Violences conjugales et répercussions économiques

Convaincre par les coûts

24 novembre 2007

Plus d’1 milliard d’euros : c’est l’estimation minimale des répercussions économiques des violences au sein du couple en 2004 en France, selon un rapport du CRESGE (Centre de Recherches Economiques, Sociologiques et de GEstion) paru en novembre 2006. Ce sont les femmes qui, en plus des atteintes physiques et psychologiques, supportent l’essentiel du poids économique des violences conjugales.

L’évaluation du coût économique de la violence au sein du couple figure parmi les 10 objectifs du plan global triennal de lutte contre les violences faites aux femmes dont le principal enjeu est de permettre aux pouvoirs publics de mieux appréhender, mesurer et agir contre ce fléau social qui conduit à la mort d’une femme tous les deux jours en France.

Des coûts multiples

Le présent rapport du CRESGE vise à évaluer la faisabilité d’une méthodologie d’évaluation économique afin de dresser chaque année un rapport chiffré des coûts induits par les violences au sein du couple. Des coûts qui sont classés en trois catégories : les coûts directs qui prennent en compte l’ensemble des consommations de services et de biens médicaux, d’une part, et de services à la personne (transports, éducation, institutions médico-sociales, services sociaux, police justice) d’autre part ; les coûts indirects liés à une réduction des capacités économiques et les coûts intangibles liés à des phénomènes difficilement quantifiables que sont la douleur et la perte de bien-être. Selon le rapport, l’individu et le ménage supportent en premier lieu, les coûts directs au prorata de leur reste à charge (tiers payant dans le cas des dépenses de santé) mais également les coûts indirects par le biais des baisses de revenus dues à la baisse des capacités productives (handicap, décès). Ils supportent également les coûts liés à la baisse du niveau de vie consécutive à la séparation, mais encore les coûts intangibles. Le système de protection sociale et la société au sens large supportent eux aussi des coûts mais d’ordres différents. Pour le premier, il s’agit de la prise en charge financière du recours au système de santé, de la gestion des situations d’urgence (police, justice), de l’hébergement et des allocations perçues en cas de rupture mais aussi, de la réduction des capacités de cotisations sociales et d’impositions lorsque les violences ont un impact sur la situation professionnelle de la victime.
Les violences au sein du couple ont un impact économique pour la société, en ce sens qu’elles peuvent engendrer la baisse des opportunités de croissance économique induite par les conséquences sanitaires des risques sociaux et médicaux (handicap, décès prématuré, pertes de productivité) supportées par la victime qui verra sa participation au marché du travail décroître.
Les entreprises mais aussi la famille au sens large (les proches) sont susceptibles aussi de supporter les conséquences économiques et sociales des violences conjugales. Pour les entreprises, il s’agit du coût lié au remplacement de la victime en cas d’incapacité, et pour la famille, de tous les frais liés à sa prise en charge, son soutien dans cette épreuve.
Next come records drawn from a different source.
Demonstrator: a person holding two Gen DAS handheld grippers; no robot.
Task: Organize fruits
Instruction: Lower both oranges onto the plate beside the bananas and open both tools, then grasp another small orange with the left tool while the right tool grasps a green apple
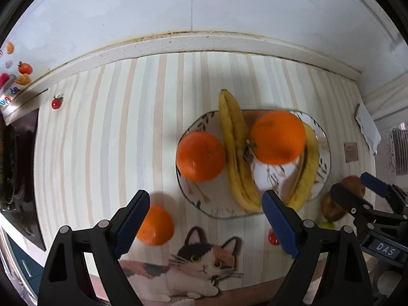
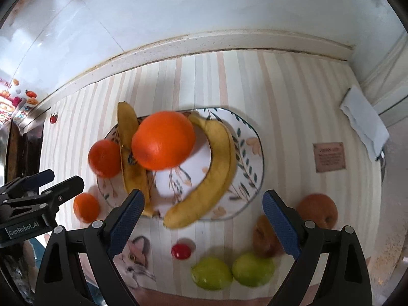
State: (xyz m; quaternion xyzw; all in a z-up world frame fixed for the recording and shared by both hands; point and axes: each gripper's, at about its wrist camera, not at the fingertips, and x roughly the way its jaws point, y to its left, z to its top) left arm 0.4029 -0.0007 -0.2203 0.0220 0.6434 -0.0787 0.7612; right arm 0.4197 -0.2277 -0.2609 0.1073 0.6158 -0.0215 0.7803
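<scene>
While both tongs hang spread and empty above the striped mat, I read my next pick from what lies beneath them. My left gripper has 1 loose orange just beside its left pad. My right gripper hangs over 2 smooth green fruits, a small red fruit and 2 brownish round fruits, so each hand is nearer its own cluster. On the leaf-patterned plate already sit 2 dimpled oranges and 2 curved bananas, long axes running away from me.
</scene>
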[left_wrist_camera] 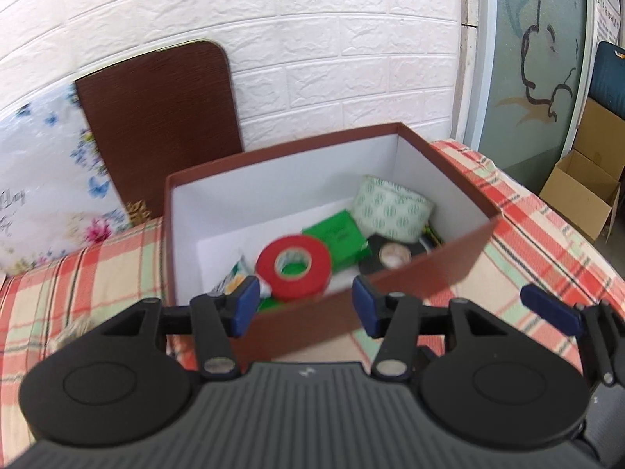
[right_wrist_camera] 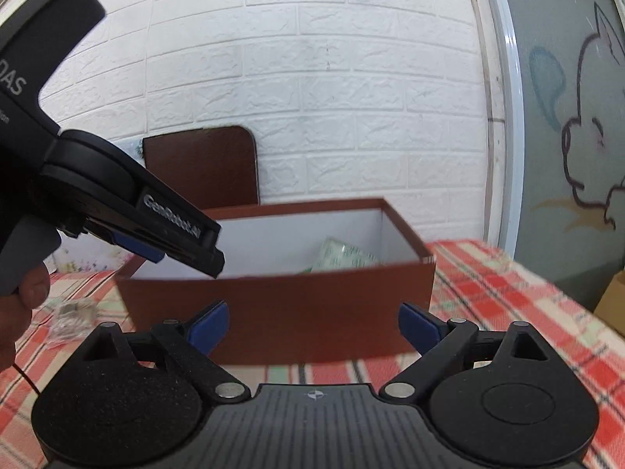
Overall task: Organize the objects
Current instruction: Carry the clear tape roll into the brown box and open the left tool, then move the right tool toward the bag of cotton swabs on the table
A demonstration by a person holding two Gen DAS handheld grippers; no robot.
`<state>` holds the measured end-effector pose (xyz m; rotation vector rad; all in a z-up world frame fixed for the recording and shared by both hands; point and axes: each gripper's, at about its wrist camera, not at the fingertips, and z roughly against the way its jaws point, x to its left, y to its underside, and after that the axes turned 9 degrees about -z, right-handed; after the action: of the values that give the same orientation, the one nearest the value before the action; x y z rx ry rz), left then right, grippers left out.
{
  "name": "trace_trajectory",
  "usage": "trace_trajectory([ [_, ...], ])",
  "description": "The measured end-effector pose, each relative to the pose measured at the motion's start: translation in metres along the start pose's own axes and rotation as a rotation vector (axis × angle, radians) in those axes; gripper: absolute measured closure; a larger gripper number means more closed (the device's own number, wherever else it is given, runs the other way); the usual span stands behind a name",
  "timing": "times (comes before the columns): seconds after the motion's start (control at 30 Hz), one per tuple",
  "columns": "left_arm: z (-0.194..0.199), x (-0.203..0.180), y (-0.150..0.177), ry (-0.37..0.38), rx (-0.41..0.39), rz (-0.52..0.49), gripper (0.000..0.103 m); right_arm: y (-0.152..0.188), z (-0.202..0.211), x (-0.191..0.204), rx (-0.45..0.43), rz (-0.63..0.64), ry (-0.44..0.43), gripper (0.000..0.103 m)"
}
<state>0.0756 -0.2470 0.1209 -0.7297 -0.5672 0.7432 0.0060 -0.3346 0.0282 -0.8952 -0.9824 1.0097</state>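
Both grippers empty, jaws spread. Left gripper hangs over the box near wall, red tape sitting right between its pads in that view, so it reads as either just dropped or about to be picked; can't tell which. Right gripper is lower, facing the box front wall from outside, nothing between its pads.

Box contents, left view:
- red tape, centre floor
- green packet at 1 o'clock from it, partly under it
- black tape at 3 o'clock, against the near wall
- patterned roll at 2 o'clock, leaning in the far right corner
- white-green pouch at 9 o'clock, half hidden by the left pad

Judgement: task mostly done, items consolidated in the box. One clear crumpled thing is out on the plaid cloth at 9 o'clock of the box in the right view; probably next. Surface looks soft, bed-like, so the box may tip if its wall is pushed.
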Motion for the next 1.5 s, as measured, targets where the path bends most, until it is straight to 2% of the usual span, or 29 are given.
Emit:
trace_trajectory([
  [0.23,0.027,0.006,0.038,-0.039,0.030,0.002,0.045,0.019,0.024,-0.001,0.112,-0.092,-0.042,0.010],
  [0.57,0.042,0.025,0.079,-0.088,0.081,0.037,0.042,0.022,0.047,0.021,0.113,-0.096,-0.095,0.011],
  [0.8,0.039,0.039,0.099,-0.110,0.109,0.064,0.041,0.027,0.047,0.035,0.154,-0.067,-0.139,0.032],
  [0.87,0.037,0.044,0.104,-0.118,0.118,0.072,0.040,0.029,0.046,0.040,0.167,-0.050,-0.148,0.041],
  [1.07,0.028,0.063,0.121,-0.132,0.152,0.114,0.040,0.036,0.042,0.055,0.196,0.010,-0.164,0.053],
  [1.17,0.023,0.074,0.128,-0.141,0.164,0.134,0.040,0.040,0.039,0.063,0.213,0.041,-0.171,0.057],
  [1.5,0.008,0.115,0.155,-0.196,0.205,0.202,0.040,0.052,0.023,0.090,0.282,0.118,-0.191,0.056],
])
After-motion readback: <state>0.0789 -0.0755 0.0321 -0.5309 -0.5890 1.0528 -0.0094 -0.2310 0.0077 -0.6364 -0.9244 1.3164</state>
Préconisations aux pouvoirs publics

Aborder les violences faites aux femmes, au sein du couple, sous l’aspect économique est nouveau en France et peut s’avérer décisif dans les orientations des pouvoirs publics qui résonnent bien souvent plus par les chiffres que par les douleurs humaines qui s’en dégagent. Ce rapport souligne d’ailleurs les lacunes statistiques qui permettraient de mieux mesurer l’ampleur et les impacts du phénomène social. Il dresse ainsi une liste de préconisations visant à parfaire les évaluations qui dans ce premier bilan ne tiennent pas compte des interruptions de travail liées aux violences au sein du couple, des suicides et d’autres incidences encore.
Très documenté, un peu complexe aussi, ce premier travail est néanmoins riche d’enseignements. Il nous permet déjà d’avancer et de rappeler que la violence conjugale ne concerne pas que le foyer, la victime mais bien l’ensemble de la société. Pouvoirs publics, élus, citoyens ne peuvent rester sourds et s’il faut en venir aux coûts, alors allons-y. Ils seront toujours moins douloureux que ceux supportés par les victimes.